Candidates should allocate time in proportion to the marks available for each part, resisting the temptation to demonstrate extensive knowledge on one part at the expense of the other. When the two parts are connected, the candidate should explicitly reference the earlier response in the later part, demonstrating that the answer is a coherent whole rather than two disconnected fragments. The structure of part (a) often provides the analytical foundation for part (b), and candidates who recognise this can build efficiently.
Time management and command word navigation
Efficient time management in Paper 2 depends significantly on correct command word interpretation, because misreading a command word leads to overlong responses on lower-order questions at the expense of higher-order questions that require more complex analytical structures. Candidates should allocate approximately ninety seconds per mark available—roughly nine to ten minutes for a ten-mark question—adjusting slightly for questions that require extensive diagram construction or stimulus reading.
A practical approach is to read all questions at the outset of the examination, identify the command word for each, and make an initial assessment of the time and structure required before beginning any response. This prevents candidates from spending excessive time on the first question and discovering too late that insufficient time remains for later questions that carry equivalent marks.
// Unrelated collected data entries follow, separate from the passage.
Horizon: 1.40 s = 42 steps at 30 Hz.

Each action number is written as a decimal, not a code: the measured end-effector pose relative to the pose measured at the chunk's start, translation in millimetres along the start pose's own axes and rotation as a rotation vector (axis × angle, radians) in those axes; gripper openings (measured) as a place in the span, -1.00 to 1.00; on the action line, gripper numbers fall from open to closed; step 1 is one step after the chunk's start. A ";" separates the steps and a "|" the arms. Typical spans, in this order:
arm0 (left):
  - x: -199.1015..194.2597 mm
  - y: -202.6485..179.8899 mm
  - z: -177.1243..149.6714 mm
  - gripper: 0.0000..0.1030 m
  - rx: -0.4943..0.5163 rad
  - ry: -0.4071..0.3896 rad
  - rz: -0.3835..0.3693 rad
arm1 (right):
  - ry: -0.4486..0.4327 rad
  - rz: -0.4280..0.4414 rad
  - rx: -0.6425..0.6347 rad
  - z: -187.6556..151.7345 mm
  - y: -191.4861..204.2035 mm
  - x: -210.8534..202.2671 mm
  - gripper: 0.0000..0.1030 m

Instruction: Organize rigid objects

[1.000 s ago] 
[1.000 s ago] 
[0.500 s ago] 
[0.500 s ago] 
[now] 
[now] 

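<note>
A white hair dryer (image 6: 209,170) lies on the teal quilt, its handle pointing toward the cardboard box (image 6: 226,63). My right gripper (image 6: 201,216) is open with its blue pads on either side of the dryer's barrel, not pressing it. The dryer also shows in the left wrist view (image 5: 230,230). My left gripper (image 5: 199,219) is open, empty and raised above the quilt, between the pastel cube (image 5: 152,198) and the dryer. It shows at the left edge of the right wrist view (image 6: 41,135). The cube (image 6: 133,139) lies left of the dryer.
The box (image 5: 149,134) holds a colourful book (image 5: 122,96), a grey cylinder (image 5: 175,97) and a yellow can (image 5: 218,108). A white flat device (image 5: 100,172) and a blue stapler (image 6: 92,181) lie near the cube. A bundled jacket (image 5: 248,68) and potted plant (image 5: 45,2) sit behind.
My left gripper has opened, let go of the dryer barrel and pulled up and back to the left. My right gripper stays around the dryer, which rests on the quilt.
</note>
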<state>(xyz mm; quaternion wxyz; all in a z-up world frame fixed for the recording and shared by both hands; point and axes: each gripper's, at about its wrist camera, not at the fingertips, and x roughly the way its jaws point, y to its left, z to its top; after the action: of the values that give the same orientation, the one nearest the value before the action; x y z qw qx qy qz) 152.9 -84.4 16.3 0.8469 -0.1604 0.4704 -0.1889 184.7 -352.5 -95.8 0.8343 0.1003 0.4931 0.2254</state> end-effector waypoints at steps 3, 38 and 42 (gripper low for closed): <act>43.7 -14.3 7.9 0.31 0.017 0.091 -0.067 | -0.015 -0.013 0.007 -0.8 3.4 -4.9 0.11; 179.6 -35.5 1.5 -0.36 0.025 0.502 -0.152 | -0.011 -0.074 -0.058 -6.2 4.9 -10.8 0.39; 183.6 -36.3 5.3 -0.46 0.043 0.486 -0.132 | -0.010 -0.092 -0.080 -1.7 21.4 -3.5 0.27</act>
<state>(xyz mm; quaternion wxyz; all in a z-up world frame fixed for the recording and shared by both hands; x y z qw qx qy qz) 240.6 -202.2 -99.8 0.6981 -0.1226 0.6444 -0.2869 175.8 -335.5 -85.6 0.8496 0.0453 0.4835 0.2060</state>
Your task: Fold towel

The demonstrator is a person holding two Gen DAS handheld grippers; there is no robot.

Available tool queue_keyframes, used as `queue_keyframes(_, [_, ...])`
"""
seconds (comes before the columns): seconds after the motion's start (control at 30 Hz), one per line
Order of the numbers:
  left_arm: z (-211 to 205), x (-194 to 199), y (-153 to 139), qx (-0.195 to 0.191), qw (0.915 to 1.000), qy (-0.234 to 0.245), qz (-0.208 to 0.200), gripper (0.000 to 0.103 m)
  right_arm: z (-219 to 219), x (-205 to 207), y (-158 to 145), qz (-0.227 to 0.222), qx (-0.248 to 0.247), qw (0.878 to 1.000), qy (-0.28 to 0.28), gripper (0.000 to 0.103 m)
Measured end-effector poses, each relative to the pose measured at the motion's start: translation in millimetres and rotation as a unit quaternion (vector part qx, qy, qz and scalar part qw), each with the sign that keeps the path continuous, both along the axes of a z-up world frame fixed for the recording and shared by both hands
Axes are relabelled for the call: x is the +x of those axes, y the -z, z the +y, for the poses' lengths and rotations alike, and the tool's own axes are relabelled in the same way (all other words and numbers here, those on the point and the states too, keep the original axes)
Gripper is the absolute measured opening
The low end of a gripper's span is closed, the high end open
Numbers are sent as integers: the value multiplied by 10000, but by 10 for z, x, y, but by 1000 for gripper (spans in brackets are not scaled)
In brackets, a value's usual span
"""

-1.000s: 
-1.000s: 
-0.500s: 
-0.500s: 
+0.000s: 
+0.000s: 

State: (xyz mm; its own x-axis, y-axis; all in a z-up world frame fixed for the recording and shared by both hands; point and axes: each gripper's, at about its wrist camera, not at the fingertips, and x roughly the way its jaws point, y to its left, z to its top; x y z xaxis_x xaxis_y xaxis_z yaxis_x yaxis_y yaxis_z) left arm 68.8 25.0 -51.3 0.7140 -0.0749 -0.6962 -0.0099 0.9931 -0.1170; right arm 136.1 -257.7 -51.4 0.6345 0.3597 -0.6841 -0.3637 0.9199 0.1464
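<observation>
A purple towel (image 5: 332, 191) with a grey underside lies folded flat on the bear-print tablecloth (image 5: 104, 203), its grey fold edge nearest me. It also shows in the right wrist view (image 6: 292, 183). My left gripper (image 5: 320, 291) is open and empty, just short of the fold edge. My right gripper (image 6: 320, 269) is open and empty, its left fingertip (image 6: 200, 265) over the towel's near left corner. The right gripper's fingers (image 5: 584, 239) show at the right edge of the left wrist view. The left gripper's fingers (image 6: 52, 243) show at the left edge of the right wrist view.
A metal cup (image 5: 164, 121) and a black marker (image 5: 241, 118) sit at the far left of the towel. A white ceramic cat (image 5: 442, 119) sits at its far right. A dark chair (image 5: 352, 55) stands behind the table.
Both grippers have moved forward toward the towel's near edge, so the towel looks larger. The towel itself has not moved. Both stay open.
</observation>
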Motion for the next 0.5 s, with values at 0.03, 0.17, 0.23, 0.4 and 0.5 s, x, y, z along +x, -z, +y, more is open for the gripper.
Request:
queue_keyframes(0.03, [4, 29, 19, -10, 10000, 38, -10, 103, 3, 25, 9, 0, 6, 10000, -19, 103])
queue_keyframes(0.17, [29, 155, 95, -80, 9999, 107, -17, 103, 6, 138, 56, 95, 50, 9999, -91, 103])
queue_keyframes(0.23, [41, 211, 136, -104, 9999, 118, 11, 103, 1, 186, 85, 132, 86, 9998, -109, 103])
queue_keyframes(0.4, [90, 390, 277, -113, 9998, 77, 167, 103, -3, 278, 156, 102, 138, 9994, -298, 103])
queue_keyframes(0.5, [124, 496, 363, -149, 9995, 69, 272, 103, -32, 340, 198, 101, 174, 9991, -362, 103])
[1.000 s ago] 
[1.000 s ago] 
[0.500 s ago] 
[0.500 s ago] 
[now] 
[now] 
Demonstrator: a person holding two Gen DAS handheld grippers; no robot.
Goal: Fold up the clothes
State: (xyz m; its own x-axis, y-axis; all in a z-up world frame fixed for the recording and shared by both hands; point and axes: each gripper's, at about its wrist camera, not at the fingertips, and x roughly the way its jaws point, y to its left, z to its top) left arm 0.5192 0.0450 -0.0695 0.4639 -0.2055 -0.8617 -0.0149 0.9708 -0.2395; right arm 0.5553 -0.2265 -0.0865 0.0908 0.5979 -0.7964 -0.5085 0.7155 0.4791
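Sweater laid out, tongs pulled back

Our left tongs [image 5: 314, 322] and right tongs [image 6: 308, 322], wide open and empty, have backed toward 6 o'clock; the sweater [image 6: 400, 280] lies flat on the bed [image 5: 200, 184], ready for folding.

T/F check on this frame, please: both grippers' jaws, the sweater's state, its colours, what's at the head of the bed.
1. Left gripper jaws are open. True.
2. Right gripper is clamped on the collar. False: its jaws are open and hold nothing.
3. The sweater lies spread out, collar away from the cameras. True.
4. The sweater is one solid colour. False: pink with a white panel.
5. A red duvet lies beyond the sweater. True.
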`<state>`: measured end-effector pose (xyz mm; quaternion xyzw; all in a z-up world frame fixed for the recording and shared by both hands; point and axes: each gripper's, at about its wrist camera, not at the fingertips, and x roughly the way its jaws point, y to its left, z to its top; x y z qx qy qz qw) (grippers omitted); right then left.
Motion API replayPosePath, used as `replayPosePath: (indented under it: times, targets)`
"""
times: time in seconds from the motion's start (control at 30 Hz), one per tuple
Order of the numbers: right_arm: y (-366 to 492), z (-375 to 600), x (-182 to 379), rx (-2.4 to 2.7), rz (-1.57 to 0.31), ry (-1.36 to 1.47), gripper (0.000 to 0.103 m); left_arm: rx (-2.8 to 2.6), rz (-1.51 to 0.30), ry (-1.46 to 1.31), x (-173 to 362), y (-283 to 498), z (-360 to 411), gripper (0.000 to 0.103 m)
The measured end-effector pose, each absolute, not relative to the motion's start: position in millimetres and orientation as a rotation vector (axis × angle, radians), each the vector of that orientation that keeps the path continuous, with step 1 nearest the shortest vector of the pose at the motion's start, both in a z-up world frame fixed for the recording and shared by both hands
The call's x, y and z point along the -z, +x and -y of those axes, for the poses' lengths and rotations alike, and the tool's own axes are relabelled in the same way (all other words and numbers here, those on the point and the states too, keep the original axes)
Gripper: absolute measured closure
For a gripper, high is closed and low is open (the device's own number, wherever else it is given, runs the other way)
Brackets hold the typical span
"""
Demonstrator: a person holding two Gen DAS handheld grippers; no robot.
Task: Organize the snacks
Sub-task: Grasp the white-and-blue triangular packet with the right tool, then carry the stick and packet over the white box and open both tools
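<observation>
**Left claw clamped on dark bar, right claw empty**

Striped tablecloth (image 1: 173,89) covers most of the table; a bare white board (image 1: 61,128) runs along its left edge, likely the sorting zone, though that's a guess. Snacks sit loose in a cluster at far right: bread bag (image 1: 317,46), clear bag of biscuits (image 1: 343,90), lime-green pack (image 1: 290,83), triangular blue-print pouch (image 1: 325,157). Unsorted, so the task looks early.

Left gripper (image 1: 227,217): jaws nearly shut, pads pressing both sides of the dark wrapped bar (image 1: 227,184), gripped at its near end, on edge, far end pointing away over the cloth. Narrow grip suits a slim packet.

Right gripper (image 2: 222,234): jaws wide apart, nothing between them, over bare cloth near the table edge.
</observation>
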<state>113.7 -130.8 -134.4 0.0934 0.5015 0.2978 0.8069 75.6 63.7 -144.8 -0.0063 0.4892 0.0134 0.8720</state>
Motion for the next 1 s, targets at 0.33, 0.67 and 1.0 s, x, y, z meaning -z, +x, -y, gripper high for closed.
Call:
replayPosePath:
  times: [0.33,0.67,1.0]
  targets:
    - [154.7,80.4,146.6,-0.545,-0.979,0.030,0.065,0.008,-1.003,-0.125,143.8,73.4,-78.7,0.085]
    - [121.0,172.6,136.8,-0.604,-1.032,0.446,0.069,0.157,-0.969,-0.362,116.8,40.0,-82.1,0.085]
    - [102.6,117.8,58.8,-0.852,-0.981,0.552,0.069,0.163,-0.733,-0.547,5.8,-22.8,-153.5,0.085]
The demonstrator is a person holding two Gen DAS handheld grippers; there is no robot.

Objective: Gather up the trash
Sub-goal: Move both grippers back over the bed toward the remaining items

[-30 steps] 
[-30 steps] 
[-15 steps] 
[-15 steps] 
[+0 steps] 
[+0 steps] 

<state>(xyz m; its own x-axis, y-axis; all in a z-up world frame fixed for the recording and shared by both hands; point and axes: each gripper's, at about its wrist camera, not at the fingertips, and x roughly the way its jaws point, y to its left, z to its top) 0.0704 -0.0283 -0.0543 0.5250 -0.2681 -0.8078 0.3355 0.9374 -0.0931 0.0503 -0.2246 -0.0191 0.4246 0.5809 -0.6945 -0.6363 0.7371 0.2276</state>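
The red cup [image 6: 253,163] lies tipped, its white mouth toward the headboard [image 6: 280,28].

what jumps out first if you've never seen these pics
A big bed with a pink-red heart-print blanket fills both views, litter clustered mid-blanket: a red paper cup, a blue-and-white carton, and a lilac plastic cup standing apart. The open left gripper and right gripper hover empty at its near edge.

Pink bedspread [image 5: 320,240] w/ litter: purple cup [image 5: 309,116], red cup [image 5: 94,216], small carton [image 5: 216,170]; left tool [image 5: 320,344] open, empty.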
Reading the stimulus material with the questions in mind allows candidates to identify which sections of the stimulus are most relevant to each question, reducing redundant rereading.
Planning responses before writing
Before writing each response, candidates should spend sixty to ninety seconds planning the structure, specifically aligned to the command word. For an evaluate question, the plan should identify the main arguments on both sides and the evidence from the stimulus that supports each. For an analyse question, the plan should identify the key causal mechanism and the theoretical framework that will be applied. For a compare question, the plan should identify the basis of comparison and the key points of similarity and difference. This planning discipline is particularly valuable under examination conditions, where the pressure of time can lead to disorganised responses if candidates begin writing without a clear structure in mind.
Using mark allocations to calibrate response depth
The mark allocation assigned to each question provides crucial guidance about the depth and complexity expected in the response. A ten-mark question will typically require four to five paragraphs, a sustained analytical or evaluative structure, and explicit reference to the stimulus material. A five-mark question will be proportionally shorter and may focus on a single concept or mechanism without requiring full evaluative treatment. Candidates who write responses of similar length regardless of mark allocation will either overextend on lower-mark questions or underexpand on higher-mark questions.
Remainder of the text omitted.